There is a new film out entitled Chris Marker, Never Explain, Never Complain, by Jean-Marie Barbe & Arnaud Lambert. The film is to be shown as part of the 2017 DOXA Festival called “French, French” taking place 4-14 Mai 2017 at the Cinémathèque in Vancouver, BC, and will move to theh Pacific Film Archive in Berkeley after that (not sure of dates yet). For the news and the PDF of the DOXA press booklet I am grateful to Christine van Assche.
The festival will show recent French documentary films alongside a selection of Marker’s work, including Une Journée d’Andrei Arsenevitch, Le Souvenir d’un avenir, Chats perchés, Le Tombeau d’Alexandre, Le Fond de l’air est rouge, and L’Héritage de la chouette.
The program is curated by Thierry Garrel. If you dig a bit, you can find a Marker-related essay by Garrel on the DOXA site called “Two Cats, An Owl and a Lot of Nice Human Beings.” Garell writes:
As an opening to this retrospective, Chris Marker, Never Explain, Never Complain (2016), by Jean-Marie Barbe and Arnaud Lambert, portrays the cinéaste and his works through the testimonies of seven people who knew him and worked with him – including Wim Wenders, Patricio Guzman, and … yours truly, as I had the privilege to collaborate on the production side while working for French Television at INA, La Sept and ARTE, with all the films presented!
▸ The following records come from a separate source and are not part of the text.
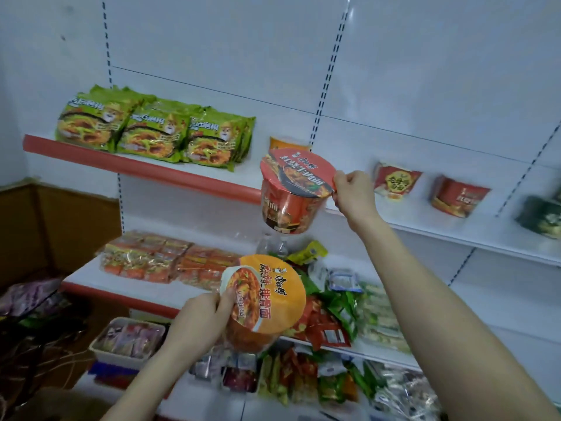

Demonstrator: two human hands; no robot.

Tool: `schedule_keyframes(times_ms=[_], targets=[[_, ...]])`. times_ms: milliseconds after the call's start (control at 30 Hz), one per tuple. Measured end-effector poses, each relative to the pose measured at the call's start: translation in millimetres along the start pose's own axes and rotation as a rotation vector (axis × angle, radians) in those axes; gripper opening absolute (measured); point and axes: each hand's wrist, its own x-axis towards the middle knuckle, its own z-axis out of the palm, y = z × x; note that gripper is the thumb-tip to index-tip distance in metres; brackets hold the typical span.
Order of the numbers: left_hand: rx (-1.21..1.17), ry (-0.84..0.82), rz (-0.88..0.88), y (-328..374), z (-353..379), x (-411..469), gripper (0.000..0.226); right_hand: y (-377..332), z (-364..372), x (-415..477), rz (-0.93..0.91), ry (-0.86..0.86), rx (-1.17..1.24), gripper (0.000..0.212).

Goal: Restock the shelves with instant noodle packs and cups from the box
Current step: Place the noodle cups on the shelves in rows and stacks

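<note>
Aloft, red cup (293, 192) and orange cup (267, 299) tilt lids toward camera.

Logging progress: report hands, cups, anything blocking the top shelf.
Right hand pinches red cup by its rim, at top shelf. Left hand grips orange cup, lower down. Yellow cup on shelf just behind red cup.

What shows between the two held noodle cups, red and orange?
In the head view, what looks like a clear bottle and a yellow packet on the middle shelf show between the red noodle cup and the orange noodle cup.
</note>
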Motion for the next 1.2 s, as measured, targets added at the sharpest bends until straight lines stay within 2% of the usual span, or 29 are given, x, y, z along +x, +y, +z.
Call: schedule_keyframes(times_ms=[200,600,833,933,1200], targets=[[-0.033,-0.038,0.093,72,64,4,0.052,42,-102,15,0.022,0.082,-0.02,0.043],[-0.06,-0.216,0.33,201,170,14,0.052,118,-279,8,0.199,0.326,-0.043,0.043],[-0.096,-0.35,0.425,253,216,35,0.051,151,-349,-4,0.278,0.515,-0.139,0.037],[-0.119,-0.373,0.449,275,234,49,0.052,159,-374,-4,0.296,0.592,-0.176,0.041],[-0.215,-0.459,0.526,307,265,82,0.056,178,-406,4,0.314,0.724,-0.207,0.042]])
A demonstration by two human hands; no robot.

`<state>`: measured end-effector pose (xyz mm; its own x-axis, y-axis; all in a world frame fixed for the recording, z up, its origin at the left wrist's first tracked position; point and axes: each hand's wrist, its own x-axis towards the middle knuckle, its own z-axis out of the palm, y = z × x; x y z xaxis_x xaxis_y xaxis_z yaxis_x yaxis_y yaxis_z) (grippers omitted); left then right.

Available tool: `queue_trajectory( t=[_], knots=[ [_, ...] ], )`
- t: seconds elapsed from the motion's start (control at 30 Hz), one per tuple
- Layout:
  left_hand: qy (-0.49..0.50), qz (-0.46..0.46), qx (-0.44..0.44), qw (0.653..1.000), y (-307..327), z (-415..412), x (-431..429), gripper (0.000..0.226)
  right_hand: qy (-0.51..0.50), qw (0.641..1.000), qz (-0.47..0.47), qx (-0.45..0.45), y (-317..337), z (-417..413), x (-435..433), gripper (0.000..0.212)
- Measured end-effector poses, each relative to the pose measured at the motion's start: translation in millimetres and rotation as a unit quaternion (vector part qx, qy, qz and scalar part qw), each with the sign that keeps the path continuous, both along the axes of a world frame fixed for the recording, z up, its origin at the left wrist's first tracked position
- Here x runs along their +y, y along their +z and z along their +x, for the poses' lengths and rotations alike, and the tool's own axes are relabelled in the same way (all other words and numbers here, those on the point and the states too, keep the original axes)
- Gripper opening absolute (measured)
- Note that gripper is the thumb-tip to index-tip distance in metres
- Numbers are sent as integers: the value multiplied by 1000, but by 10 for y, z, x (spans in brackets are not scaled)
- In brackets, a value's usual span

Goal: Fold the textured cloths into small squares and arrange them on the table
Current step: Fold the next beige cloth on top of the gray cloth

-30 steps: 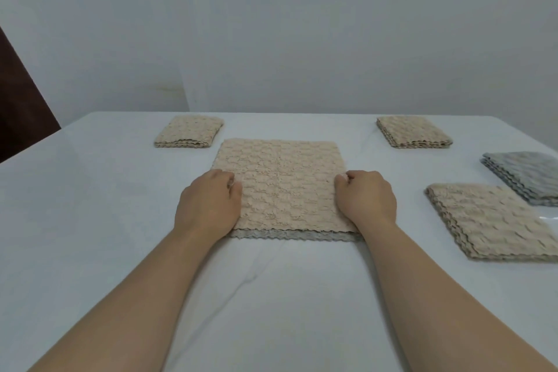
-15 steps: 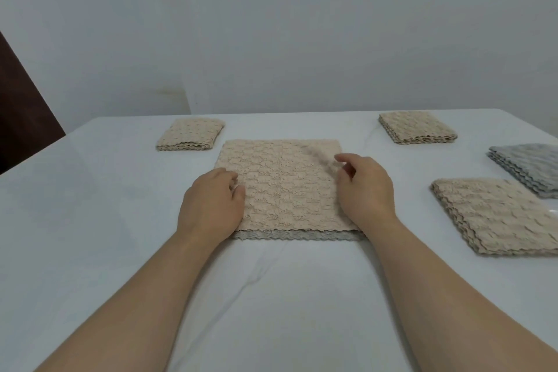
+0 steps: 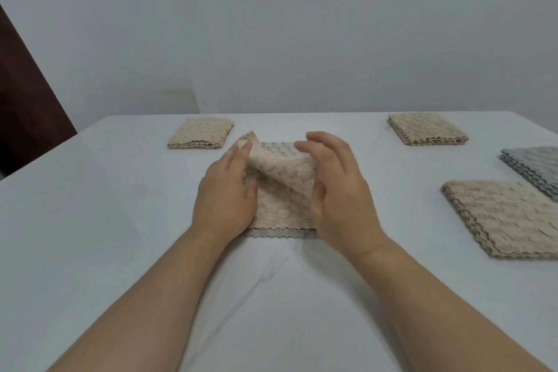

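Beige cloth (image 3: 280, 205) is looking soft and limp, left fingers (image 3: 238, 157) pinching its lifted corner, right fingers (image 3: 326, 145) hovering loosely spread beside it

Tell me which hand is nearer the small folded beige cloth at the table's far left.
Left. The left hand sits just right of that folded cloth, closer to the person; the right hand is farther right, across the cloth being folded.

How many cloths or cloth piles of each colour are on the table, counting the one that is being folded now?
Beige: 4 (cloth being folded, far left cloth, far right cloth, near right cloth)
Grey: 1 (grey cloth at the right edge)
Total: 5
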<state>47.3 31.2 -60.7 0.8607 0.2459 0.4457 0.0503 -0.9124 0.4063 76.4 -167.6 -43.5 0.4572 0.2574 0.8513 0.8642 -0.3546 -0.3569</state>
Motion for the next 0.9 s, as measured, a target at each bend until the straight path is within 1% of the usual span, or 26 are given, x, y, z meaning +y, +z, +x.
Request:
queue_trajectory(
  t=[0.07, 0.23, 0.33, 0.4, 0.43, 0.5, 0.53, 0.57, 0.6, 0.7, 0.77, 0.8, 0.83, 0.87, 0.9],
  knots=[
    [-16, 15, 11, 1000, -29, 13, 10, 66, 22, 999, -29, -7, -21, 4, 10, 52],
    [-17, 6, 7, 1000, -51, 7, -13, 32, 13, 999, -44, 18, -70, 35, -10, 50],
    [-29, 1, -2, 1000, -52, 24, -7, 21, 2, 995, -79, 63, -88, 27, -34, 52],
    [-33, -20, -2, 999, -26, 21, -23, 17, -11, 989, -105, 103, -105, 16, -43, 53],
    [-27, -35, 3, 999, -2, 12, -40, 15, -21, 986, -110, 120, -116, 15, -45, 51],
    [-14, -53, 6, 998, 45, -17, -80, 10, -43, 982, -104, 154, -124, 21, -53, 41],
    [-14, -56, -3, 998, 68, -34, -97, 8, -50, 980, -98, 166, -124, 25, -60, 36],
    [-19, -57, -21, 998, 93, -55, -115, 5, -54, 979, -95, 174, -121, 31, -70, 36],
    [-26, -58, -42, 997, 119, -75, -130, 4, -51, 978, -97, 177, -118, 37, -80, 41],
    [-66, -86, -102, 989, 170, -112, -159, 9, -26, 976, -140, 167, -123, 41, -88, 59],
    [-92, -102, -134, 981, 167, -129, -177, 12, -36, 966, -202, 156, -159, 61, -82, 69],
    [-102, -108, -144, 978, 166, -140, -186, 14, -48, 958, -232, 160, -171, 74, -79, 71],
    [-113, -114, -149, 976, 164, -143, -186, 18, -57, 951, -253, 167, -185, 92, -74, 68],
    [-123, -115, -148, 974, 167, -150, -182, 22, -63, 948, -263, 168, -200, 119, -71, 59],
    [-129, -104, -141, 976, 169, -156, -168, 27, -70, 949, -261, 160, -200, 148, -67, 44]
  ],
)
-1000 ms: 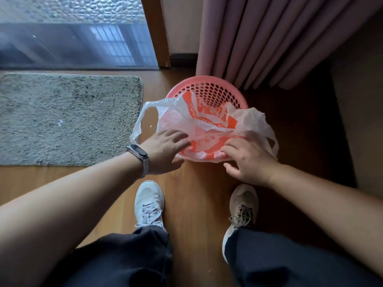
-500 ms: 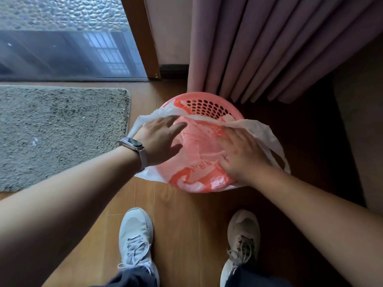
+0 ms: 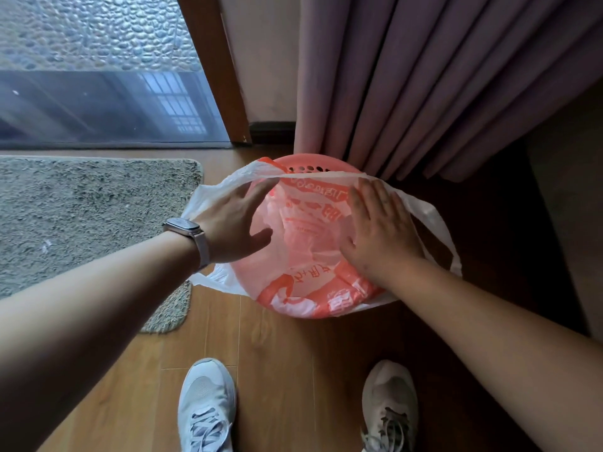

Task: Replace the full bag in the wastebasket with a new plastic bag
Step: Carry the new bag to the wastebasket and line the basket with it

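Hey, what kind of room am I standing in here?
Likely a home room by a glass door: long curtains, a shaggy rug on wood flooring, and a pink wastebasket.

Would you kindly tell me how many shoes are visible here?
2: the left shoe bottom left of centre, the right shoe bottom right of centre; none seems hidden.

The floor (image 3: 277,370) was warm brown wood planking. A grey shaggy rug (image 3: 81,216) lay on it to the left. The pink perforated wastebasket (image 3: 295,160) stood on the boards just beside the rug, against the curtain (image 3: 408,93) hem. A pale left sneaker (image 3: 207,406) and right sneaker (image 3: 390,402) stood on the planks before it.
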Action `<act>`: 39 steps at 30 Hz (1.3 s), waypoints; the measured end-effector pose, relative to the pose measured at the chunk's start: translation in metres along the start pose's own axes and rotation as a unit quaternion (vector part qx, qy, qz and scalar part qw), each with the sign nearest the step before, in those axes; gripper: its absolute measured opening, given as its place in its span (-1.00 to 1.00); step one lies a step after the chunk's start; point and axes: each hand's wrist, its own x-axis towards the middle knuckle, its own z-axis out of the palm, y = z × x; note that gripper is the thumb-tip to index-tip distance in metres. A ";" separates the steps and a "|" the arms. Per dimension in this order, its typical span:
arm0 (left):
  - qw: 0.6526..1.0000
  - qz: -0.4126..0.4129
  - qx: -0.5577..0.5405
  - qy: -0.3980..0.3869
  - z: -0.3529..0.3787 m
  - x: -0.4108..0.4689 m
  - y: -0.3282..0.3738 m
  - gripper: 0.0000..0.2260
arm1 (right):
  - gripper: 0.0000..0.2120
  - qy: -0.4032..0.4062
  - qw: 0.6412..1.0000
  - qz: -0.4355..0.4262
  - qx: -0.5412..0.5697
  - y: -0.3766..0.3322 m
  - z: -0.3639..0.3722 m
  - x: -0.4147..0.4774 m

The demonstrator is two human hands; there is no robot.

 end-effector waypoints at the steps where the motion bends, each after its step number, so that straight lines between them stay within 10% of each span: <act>1: 1.000 -0.001 0.003 0.013 0.000 0.004 -0.001 -0.28 | -0.30 0.000 1.000 -0.002 0.002 0.002 0.000 0.006; 13: 0.996 -0.056 -0.041 0.059 0.007 0.055 -0.009 -0.38 | -0.29 0.035 0.989 -0.022 0.139 0.023 -0.001 0.073; 25: 0.992 -0.087 -0.095 -0.011 0.003 0.068 0.003 -0.83 | -0.84 0.051 0.972 0.056 0.222 0.024 0.000 0.049; 39: 0.971 -0.168 -0.168 0.028 0.008 0.016 -0.009 -0.70 | -0.71 0.015 0.967 0.127 0.218 0.013 -0.003 0.045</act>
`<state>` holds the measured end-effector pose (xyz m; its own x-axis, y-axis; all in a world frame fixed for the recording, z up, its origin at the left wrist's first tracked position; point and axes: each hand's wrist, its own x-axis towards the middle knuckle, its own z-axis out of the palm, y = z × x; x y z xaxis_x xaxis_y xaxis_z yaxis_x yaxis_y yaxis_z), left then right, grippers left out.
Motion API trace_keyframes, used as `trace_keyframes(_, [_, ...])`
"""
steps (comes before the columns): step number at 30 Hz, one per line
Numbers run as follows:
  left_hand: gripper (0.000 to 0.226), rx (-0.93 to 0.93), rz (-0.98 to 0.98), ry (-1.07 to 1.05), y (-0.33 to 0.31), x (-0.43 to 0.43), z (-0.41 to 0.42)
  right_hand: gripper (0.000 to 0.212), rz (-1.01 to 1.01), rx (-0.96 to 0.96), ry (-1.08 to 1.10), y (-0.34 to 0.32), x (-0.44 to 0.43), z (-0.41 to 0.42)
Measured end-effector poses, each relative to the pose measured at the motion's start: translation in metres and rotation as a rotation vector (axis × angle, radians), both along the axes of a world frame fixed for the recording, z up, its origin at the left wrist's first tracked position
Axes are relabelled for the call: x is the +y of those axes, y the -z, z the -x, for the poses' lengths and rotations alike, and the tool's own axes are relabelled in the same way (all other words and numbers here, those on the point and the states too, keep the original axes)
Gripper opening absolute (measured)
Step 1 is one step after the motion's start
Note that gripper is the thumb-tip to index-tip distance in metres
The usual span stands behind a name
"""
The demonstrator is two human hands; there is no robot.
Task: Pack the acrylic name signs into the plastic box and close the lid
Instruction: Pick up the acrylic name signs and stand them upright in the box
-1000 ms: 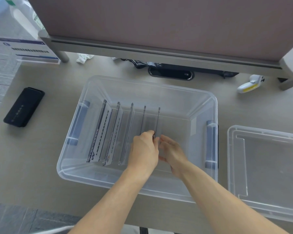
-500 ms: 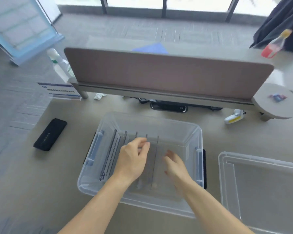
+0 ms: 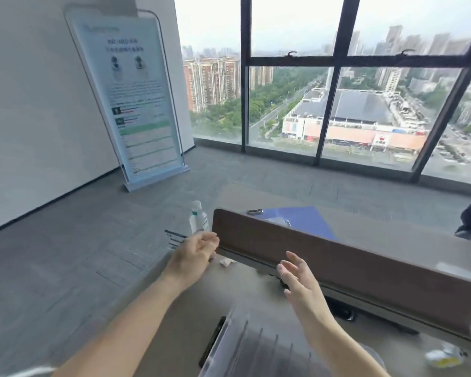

Here’s the text from the program on the new bio-essay-doc:
Chris Marker, Never Explain, Never Complain
Jean-Marie Barbe & Arnaud Lambert, France, 2016, 144mn
La vie et l’oeuvre de Chris Marker pourraient remplir plusieurs volumes — même un train de marchandises ! — mais Jean-Marie Barbe et Arnaud Lambert les brossent allègrement en tout juste 144 minutes. En répondant à la question : “Qui est Chris Marker ?”, chacun de leurs interlocuteurs convoquent à chaque fois un univers et des réalités différentes. Comme Wim Wenders, qui s’est saoulé à mort avec Marker dans un bar de Tokyo : “Cette nuit à La Jetée, nous avons parlé, parlé, mais nous avons bu tant de sake et de vodka… que j’ai presque tout oublié”. Ou André S. Labarthe, qui résume : “c’était un esprit libre.” Ce qui est sûr, c’est que tout au long de sa carrière, Marker ne s’est jamais satisfait de n’être qu’un ni de ne faire qu’une seule chose. Écrivain, cinéaste, photographe, érudit, dessinateur, amoureux des chats – on ne saurait le qualifier en un mot. Sinon peut-être : génie.
The life and work of Chris Marker could easily fill several documentary portraits, maybe even several freight trains, but directors Jean-Marie Barbe and Arnaud Lambert have kept it to a brisk 144 minutes. “Who is Chris Marker?” — is the question posed by the directors/interlocutors, and every answer reveals a different reality. Some of the recollections are funny and bittersweet, such as Wim Wenders getting blind drunk with Marker at a bar in Tokyo. “That night at La Jetée is the time when we talked most, but we drank so much sake and vodka that we forgot most of it,” says Wenders. As André S. Labarthe states simply: “He was a free spirit.” One thing is clear, over the length of his career, Marker was never content to do or be only one thing. Writer, filmmaker, photographer, polymath, cartoonist, cat lover — there is no single term that quite suffices. Except, perhaps, genius. -DW
Check out the DOXA site for more information.
Here’s the page for the Chris Marker retrospective.
According to the DOXA site, “Jean-Marie Barbe is the president of Tënk, the first online platform dedicated solely to auteur documentary. The goal is to provide access to the very best in nonfiction cinema to the widest possible audience. Tënk’s curatorial team of discerning documentary professionals selects films, drawn from festivals, and organizes them thematically.” [source]
Arnaud Lambert is no newcomer to Chris Marker investigations. He is the author of the brilliant, comprehensive volume – in French despite its English title – Also Known as Chris Marker, published in 2013 by LePointduJour.